Pierre Colin : Je suis certifié Terra Vitis et HVE. Ces labels auxquels j’ai volontairement adhérés me contraignent dans la protection phytosanitaire des vignes. L’IFT compte. Pour le diminuer, j’utilise des produits de biocontrôle. Dans le vignoble de Picpoul de Pinet, 100% des surfaces sont en confusion sexuelle pour lutter contre les vers de la grappe. Récemment, un nouveau papillon a fait son apparition sur les côtes méditerranéennes. Le Cryptoblabes gnidiella cause des dégâts importants mais très locaux sur ces cépages tardifs comme le piquepoul. Nous avons demandé à la Chambre d’Agriculture de faire des piégeages spécifiques contre ce ravageur émergeant dont les larves se cachent au sein de grappes. Il est important de mieux le connaître car je n’ai pas envie de repartir sur une lutte insecticide systématique. En attendant, je vais adapter mes pratiques et récolter à maturité plutôt qu’à surmaturité. L’agroécologie permet de garder ce pragmatisme. Toujours dans une logique de diminution des produits phytosanitaires, j’ai testé en 2020 les stimulateurs de défenses naturelles avec le produit Roméo®. En complément de ma protection classique utilisée à ¾ dose, j’ai obtenu de bons résultats sur mildiou alors que l’année était compliquée
Quelle place voyez-vous pour l’agroécologie dans la filière viticole demain ?
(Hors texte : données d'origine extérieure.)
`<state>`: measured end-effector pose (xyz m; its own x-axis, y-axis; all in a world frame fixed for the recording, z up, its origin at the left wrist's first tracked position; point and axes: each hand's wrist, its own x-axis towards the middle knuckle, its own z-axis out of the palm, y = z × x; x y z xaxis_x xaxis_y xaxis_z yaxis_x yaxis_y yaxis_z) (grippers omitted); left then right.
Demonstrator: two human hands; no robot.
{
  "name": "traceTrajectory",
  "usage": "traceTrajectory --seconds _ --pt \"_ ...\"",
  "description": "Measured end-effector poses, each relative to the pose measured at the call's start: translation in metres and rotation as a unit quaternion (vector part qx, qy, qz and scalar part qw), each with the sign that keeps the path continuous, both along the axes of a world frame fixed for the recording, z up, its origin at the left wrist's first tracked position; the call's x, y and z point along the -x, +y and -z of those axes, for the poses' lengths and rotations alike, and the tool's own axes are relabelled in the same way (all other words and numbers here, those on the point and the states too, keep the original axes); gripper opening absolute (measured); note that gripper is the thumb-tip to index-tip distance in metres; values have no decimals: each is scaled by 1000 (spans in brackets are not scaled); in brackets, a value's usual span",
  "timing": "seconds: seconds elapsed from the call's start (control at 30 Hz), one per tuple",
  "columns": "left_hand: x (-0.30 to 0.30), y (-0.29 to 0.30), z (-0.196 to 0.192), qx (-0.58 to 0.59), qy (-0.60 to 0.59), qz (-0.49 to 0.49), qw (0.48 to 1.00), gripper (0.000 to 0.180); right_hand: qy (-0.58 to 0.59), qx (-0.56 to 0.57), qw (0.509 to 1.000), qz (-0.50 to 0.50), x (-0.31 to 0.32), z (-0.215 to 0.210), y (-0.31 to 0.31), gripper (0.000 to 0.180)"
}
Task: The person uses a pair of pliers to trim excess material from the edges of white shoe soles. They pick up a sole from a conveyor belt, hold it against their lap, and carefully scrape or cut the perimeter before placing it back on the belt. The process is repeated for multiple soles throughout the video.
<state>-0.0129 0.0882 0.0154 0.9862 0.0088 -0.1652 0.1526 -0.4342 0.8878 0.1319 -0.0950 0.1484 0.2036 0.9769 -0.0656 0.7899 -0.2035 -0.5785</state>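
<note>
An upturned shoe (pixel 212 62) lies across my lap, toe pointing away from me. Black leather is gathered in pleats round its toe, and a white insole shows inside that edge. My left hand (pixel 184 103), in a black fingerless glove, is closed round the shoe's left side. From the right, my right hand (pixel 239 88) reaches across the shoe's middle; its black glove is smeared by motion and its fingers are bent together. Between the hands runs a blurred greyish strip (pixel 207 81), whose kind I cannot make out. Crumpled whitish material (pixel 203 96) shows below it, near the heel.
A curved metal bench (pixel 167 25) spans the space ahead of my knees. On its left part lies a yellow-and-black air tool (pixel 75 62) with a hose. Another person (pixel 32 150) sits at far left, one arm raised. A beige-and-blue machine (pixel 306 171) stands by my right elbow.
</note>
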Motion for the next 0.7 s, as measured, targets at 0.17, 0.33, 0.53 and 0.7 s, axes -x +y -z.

Pierre Colin : L’agroécologie est déjà en place dans toutes les filières agricoles françaises. Ce concept va monter en puissance car il s’agit d’un ensemble de méthodes réalistes en phase avec les réalités des exploitations agricoles.
François Taris Loiry : L’agroécologie est appelée à se développer. C’est une démarche qui fédère. Nous-mêmes, au château, nous collaborons avec une dizaine d’autres domaines sur ces sujets. Nous échangeons sur nos pratiques, nos réussites et nos difficultés. C’est une démarche d’ouverture aux expériences humaines et technologiques. La viticulture de précision y a sa place. Dans le cas de la protection phytosanitaire par exemple, la nature des produits est importante. La quantité pulvérisée aussi ! C’est ainsi que désormais deux de nos enjambeurs sont équipés de panneaux récupérateurs avec un système de coupure de tronçons automatisé. Demain, grâce à des technologies plus abouties et plus abordables, les vignerons pourront peut-être localiser en temps réel les traitements en fonction de la pression maladie mesurée à la parcelle.